L’interpretazione del contratto resa nel giudizio di merito, se non giuridicamente errata, non è sindacabile in sede di legittimità

L’interpretazione del contratto resa nel giudizio di merito, se non giuridicamente errata, non è sindacabile in sede di legittimità
12 Febbraio 2020: L’interpretazione del contratto resa nel giudizio di merito, se non giuridicamente errata, non è sindacabile in sede di legittimità 12 Febbraio 2020

Con l’ordinanza del 9 gennaio 2020, n. 189, la Cassazione, interpellata in merito all’interpretazione di un contratto di assistenza professionale, conferma il proprio consolidato orientamento secondo il quale “quando di una clausola negoziale sono possibili due o più interpretazioni, non è consentito, alla parte che aveva proposto l’interpretazione poi disattesa dal giudice di merito, dolersi in sede di legittimità del fatto che fosse stata privilegiata l’altra”.

Oggetto del contendere era la misura del compenso spettante all’avvocato per l’attiva giudiziale svolta in favore del cliente.

In particolare, risultava controverso se nell’applicazione del criterio dei minimi della tariffa forense le parti dovessero prendere a riferimento il valore indeterminabile o quello del corrispondente valore effettivo del bene della vita oggetto del giudizio.

Il giudice del merito ha privilegiato quest’ultima interpretazione del contratto, avallando la tesi sostenuta dal cliente e così inducendo gli avvocati, che la ritenevano un’interpretazione errata, a ricorrere in Cassazione, lamentando un errore di diritto.

La Corte, nel respingere il ricorso ha ribadito che “il ricorrente per cassazione deve, non solo fare esplicito riferimento alle regole legali d’interpretazione mediante specifica indicazione delle norme asseritamente violate ed ai principi in esse contenuti, ma è tenuto, altresì, a precisare in qual modo e con quali considerazioni il giudice del merito siasi discostato dai canoni legali assuntivamente violati o questi abbia applicati sulla base di argomentazioni illogiche od insufficienti”.

Ha, dunque, proseguito, ricordando che “ai fini dell’ammissibilità del motivo di ricorso sotto tale profilo prospettato, non può essere considerata idonea - anche ammesso ma non concesso lo si possa fare implicitamente - la mera critica del convincimento, cui quel giudice sia pervenuto, operata, come nella specie, mediante la mera ed apodittica contrapposizione d’una difforme interpretazione a quella desumibile dalla motivazione della sentenza impugnata, trattandosi d’argomentazioni che riportano semplicemente al merito della controversia, il cui riesame non è consentito in sede di legittimità”.

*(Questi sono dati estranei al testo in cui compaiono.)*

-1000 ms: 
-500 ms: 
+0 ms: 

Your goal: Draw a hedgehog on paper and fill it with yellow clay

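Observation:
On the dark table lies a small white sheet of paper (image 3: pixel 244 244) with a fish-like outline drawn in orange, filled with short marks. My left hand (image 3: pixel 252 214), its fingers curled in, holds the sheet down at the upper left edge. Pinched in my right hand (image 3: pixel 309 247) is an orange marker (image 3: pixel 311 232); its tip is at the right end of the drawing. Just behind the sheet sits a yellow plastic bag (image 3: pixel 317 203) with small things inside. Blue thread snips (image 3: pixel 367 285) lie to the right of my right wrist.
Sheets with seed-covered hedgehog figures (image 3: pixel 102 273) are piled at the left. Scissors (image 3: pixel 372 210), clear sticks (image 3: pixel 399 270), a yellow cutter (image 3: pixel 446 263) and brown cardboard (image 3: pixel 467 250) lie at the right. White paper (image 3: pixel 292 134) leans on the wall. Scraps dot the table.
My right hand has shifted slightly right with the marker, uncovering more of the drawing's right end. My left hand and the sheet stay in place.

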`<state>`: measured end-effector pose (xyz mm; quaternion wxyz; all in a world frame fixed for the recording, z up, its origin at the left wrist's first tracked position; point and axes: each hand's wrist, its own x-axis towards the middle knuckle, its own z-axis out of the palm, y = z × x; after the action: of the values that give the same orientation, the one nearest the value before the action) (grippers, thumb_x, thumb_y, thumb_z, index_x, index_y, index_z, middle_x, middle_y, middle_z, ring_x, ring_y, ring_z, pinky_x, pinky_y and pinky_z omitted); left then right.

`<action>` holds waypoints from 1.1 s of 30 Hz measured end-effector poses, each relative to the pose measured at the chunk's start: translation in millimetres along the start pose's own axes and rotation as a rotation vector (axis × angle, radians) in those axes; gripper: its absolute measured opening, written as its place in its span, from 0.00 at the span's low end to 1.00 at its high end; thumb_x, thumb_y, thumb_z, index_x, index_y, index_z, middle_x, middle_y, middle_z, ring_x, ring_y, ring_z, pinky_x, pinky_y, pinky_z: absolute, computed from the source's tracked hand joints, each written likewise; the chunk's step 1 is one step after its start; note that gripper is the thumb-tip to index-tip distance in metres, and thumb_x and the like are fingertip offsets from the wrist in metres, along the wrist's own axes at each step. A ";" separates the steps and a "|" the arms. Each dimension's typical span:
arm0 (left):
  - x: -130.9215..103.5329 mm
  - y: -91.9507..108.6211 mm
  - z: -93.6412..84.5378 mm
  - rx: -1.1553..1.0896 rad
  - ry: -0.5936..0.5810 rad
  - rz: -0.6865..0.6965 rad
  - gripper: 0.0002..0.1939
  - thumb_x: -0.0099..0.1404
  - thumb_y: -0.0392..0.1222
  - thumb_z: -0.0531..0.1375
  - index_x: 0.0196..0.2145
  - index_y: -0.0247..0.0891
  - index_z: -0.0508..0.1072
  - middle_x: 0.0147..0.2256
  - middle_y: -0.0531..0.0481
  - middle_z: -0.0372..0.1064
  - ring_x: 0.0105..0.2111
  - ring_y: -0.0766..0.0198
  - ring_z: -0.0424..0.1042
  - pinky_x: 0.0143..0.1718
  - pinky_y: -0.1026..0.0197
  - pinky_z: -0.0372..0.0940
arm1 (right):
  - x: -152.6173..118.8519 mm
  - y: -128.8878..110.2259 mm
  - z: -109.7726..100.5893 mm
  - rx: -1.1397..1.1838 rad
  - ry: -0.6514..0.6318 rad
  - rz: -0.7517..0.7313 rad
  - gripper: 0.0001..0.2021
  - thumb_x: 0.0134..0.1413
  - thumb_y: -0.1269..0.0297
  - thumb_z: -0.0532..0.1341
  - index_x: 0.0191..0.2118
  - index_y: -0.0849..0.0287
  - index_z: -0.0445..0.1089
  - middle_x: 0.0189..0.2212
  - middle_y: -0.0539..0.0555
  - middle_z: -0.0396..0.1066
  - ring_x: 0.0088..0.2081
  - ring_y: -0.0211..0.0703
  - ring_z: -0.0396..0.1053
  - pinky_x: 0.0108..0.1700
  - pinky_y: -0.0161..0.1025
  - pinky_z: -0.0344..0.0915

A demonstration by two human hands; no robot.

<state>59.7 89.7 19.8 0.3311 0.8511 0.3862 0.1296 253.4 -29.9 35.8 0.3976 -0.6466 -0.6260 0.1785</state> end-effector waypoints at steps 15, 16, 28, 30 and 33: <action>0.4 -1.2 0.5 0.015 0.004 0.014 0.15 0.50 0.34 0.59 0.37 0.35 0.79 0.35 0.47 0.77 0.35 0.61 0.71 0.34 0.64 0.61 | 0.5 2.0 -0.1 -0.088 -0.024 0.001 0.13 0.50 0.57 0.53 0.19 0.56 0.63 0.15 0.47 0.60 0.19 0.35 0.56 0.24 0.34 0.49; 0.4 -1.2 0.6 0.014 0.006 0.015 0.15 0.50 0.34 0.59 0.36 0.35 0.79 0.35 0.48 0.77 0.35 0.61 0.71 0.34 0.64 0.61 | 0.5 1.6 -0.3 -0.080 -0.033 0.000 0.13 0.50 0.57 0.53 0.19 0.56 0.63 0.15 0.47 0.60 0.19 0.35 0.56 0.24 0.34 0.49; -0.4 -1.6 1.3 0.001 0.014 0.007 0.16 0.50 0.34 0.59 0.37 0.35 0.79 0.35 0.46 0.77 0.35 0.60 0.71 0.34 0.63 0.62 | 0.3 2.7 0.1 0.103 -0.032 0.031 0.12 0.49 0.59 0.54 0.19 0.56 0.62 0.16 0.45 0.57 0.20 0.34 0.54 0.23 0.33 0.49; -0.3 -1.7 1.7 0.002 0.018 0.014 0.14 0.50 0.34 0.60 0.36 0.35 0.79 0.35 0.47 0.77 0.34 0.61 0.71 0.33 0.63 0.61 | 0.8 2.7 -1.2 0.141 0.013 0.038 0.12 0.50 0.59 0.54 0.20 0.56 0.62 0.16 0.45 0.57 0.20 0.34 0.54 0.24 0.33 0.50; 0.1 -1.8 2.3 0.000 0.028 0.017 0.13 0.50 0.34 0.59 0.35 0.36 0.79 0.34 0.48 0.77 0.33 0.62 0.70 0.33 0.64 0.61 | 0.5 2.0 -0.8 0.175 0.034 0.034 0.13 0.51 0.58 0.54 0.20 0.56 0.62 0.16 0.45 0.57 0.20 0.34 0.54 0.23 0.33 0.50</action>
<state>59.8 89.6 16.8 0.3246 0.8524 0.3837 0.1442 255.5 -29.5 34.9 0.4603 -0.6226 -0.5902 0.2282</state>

Se ne ricava, pertanto, che l’interpretazione di un contratto prescelta dal giudice del merito è censurabile in sede di legittimità soltanto in due casi: per violazione dei criteri legali di ermeneutica contrattuale enunciati agli artt. 1362 e segg. c.c. o qualora la motivazione risulti illogica o contraddittoria, quanto all’applicazione di tali disposizioni, al punto di averne fatto una “falsa applicazione”.

A tal fine non è, dunque, sufficiente l'astratto riferimento ai canoni legali di interpretazione, ma è necessaria la specificazione di quelli in concreto violati, con la precisazione del modo e delle considerazioni attraverso i quali il giudice se ne è discostato.

La circostanza non è di poco rilievo, soprattutto alla luce della riforma operata dal d.lgs n. 150/2011, che non ha solo modellato il procedimento per il recupero del compenso dell’avvocato sulla falsariga di quello di cui agli artt. 702bis e segg., ma ha altresì previsto che l’ordinanza resa all’esito del procedimento non sia appellabile, ma solo ricorribile in Cassazione (omisso medio), qualora ne sussistano i presupposti.

Ne consegue che l’interpretazione resa dal giudice di prime cure del contratto d’opera professionale dell’avvocato, se non contraria alle norme di interpretazione dei negozi nel senso sopra specificato, risulta, di fatto, non impugnabile.